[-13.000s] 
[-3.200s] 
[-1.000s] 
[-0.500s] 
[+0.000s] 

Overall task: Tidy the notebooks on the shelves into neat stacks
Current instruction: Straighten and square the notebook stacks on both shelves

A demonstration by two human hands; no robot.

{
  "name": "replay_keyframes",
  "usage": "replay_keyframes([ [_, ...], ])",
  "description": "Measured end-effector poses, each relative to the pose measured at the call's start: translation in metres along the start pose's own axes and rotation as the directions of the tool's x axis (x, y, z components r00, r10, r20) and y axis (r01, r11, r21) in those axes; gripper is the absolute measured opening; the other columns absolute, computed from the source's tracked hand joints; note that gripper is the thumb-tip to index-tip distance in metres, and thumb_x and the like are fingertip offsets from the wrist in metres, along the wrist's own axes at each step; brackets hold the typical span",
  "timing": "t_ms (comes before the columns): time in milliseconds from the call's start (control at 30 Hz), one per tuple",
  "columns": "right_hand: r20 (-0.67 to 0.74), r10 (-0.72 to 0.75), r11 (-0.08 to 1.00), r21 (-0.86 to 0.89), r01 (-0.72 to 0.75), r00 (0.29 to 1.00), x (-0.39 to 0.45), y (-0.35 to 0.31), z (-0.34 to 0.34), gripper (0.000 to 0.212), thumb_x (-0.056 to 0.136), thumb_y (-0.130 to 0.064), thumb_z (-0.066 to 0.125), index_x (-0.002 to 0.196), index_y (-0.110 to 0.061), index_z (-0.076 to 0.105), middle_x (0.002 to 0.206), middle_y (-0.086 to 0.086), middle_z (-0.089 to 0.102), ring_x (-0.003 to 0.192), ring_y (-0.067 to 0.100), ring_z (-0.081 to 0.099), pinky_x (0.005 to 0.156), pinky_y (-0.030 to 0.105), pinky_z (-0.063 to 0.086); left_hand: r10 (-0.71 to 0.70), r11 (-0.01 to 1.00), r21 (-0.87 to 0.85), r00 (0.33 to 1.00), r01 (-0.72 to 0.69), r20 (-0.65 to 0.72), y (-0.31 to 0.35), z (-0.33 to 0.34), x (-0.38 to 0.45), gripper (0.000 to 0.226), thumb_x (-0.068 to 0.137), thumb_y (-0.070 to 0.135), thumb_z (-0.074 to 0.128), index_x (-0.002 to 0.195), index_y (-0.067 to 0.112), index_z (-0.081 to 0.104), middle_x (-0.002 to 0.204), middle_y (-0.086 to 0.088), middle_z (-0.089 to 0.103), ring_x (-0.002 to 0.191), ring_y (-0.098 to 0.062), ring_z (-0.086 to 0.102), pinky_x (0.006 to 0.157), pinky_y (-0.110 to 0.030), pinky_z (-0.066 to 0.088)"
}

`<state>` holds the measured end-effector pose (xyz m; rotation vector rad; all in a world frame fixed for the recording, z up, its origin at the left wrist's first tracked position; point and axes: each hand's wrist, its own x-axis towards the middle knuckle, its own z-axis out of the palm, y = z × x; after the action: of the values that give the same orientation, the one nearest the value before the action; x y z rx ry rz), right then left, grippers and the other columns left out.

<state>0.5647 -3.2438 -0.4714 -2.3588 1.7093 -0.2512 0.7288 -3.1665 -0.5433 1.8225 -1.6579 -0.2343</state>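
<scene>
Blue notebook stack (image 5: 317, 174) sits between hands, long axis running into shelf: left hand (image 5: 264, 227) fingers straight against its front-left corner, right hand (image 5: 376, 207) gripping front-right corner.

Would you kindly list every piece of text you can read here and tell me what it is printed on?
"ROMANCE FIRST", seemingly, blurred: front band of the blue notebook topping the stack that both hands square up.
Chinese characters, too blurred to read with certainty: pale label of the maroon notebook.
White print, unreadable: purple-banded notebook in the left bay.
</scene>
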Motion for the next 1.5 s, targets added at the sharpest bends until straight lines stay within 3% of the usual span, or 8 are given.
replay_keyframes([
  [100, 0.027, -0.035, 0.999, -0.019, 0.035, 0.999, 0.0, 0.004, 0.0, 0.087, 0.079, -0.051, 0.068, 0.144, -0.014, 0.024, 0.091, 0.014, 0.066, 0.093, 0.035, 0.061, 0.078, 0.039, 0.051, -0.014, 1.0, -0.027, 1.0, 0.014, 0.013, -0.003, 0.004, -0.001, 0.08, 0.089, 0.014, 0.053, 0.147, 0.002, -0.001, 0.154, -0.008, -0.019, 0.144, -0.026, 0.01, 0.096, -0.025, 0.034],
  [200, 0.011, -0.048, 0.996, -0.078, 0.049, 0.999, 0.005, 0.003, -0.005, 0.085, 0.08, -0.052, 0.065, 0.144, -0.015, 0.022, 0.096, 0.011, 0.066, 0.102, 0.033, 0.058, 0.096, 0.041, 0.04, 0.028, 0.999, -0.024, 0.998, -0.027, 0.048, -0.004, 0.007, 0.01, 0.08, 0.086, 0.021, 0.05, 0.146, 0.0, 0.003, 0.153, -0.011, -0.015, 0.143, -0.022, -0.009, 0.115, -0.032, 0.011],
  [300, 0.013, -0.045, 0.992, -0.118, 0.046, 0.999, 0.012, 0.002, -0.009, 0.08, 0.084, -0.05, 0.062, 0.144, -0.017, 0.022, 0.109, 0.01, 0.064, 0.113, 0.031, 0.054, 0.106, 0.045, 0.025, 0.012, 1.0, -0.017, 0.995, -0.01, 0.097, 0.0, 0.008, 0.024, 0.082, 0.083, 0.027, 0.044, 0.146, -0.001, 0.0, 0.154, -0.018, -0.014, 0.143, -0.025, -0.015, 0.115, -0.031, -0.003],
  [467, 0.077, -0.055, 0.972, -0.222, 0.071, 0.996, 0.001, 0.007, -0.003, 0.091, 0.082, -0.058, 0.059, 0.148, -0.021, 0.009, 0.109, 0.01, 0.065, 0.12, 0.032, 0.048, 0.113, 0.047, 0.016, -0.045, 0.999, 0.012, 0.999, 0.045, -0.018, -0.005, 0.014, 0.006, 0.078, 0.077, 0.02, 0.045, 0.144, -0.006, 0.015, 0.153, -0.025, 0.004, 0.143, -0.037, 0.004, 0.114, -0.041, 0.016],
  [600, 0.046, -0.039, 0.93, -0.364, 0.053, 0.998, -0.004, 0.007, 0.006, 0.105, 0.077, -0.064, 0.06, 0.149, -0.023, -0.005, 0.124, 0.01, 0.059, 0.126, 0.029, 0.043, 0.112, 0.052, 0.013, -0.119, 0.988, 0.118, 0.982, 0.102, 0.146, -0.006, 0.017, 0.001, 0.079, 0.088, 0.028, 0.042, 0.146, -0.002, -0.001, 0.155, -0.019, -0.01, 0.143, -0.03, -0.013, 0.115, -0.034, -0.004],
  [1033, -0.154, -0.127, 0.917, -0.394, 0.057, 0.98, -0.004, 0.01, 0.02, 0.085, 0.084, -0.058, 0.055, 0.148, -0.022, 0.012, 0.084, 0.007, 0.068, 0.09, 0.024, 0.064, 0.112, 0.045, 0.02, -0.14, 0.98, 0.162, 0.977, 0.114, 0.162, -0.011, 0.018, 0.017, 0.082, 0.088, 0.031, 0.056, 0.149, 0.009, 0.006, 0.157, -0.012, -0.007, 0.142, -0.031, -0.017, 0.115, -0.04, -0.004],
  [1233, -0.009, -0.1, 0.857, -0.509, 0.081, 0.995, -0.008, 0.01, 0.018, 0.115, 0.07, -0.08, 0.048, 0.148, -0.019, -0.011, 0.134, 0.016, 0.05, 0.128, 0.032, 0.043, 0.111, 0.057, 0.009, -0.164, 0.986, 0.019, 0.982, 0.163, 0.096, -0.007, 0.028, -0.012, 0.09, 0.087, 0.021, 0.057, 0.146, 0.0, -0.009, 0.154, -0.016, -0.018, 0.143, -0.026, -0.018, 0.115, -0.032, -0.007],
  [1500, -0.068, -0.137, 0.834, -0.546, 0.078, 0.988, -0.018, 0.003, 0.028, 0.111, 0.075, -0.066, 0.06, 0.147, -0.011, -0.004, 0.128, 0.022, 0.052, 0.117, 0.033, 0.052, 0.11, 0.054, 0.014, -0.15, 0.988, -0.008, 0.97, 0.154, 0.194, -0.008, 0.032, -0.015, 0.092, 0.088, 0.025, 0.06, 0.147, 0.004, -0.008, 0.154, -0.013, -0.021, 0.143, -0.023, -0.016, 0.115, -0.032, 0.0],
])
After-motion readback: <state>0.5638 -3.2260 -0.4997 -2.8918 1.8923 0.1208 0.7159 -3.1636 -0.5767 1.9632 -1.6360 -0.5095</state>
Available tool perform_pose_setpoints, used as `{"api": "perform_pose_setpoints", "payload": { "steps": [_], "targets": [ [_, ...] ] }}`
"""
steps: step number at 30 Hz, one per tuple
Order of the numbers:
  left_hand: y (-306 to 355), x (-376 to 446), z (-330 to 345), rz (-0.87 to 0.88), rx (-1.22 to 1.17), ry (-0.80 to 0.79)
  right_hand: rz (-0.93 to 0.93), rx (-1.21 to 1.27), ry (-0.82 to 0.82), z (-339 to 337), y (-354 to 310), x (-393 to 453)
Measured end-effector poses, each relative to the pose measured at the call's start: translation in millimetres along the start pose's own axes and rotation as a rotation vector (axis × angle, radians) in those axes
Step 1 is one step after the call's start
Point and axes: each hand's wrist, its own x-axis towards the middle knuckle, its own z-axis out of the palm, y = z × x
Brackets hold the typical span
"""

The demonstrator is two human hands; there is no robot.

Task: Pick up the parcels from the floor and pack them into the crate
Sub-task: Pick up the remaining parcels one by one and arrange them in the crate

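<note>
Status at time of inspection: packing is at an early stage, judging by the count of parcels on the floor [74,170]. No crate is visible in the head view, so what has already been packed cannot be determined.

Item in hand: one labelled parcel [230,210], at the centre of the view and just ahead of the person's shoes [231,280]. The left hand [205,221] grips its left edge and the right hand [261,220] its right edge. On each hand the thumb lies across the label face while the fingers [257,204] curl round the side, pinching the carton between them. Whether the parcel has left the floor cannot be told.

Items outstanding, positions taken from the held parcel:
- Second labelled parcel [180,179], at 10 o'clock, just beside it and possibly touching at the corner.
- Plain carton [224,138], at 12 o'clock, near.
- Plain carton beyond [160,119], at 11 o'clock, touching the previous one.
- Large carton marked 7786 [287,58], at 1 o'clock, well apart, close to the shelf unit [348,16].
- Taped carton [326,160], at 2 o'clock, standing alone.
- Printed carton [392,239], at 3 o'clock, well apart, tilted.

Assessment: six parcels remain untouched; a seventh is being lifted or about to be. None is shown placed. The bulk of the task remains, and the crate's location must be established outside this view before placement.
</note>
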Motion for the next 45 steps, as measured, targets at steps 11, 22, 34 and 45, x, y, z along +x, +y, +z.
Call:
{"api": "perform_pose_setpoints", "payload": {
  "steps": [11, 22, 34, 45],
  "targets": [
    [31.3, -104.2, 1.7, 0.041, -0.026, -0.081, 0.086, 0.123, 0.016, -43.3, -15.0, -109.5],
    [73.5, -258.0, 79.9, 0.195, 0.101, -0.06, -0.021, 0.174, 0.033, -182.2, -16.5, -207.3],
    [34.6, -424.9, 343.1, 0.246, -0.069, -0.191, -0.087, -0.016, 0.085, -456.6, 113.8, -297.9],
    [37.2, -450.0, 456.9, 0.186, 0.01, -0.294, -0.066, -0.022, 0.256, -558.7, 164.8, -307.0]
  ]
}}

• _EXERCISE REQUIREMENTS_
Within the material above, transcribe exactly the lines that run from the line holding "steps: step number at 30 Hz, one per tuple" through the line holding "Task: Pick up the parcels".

• _WRITTEN RESPONSE_
steps: step number at 30 Hz, one per tuple
Order of the numbers:
  left_hand: y (-306 to 355), x (-376 to 446), z (-330 to 345), rz (-0.87 to 0.88), rx (-1.22 to 1.17), ry (-0.80 to 0.79)
  right_hand: rz (-0.93 to 0.93), rx (-1.21 to 1.27), ry (-0.82 to 0.82), z (-339 to 337), y (-354 to 310), x (-393 to 453)
Measured end-effector poses, each relative to the pose measured at the call's start: translation in millimetres along the start pose's own axes and rotation as a rotation vector (axis × angle, radians) in those axes
Step 1 is one step after the call's start
Point and axes: each hand's wrist, its own x-axis towards the middle knuckle, its own z-axis out of the palm, y = z × x
Brackets hold the typical span
"""

The demonstrator is two human hands; there is no robot.

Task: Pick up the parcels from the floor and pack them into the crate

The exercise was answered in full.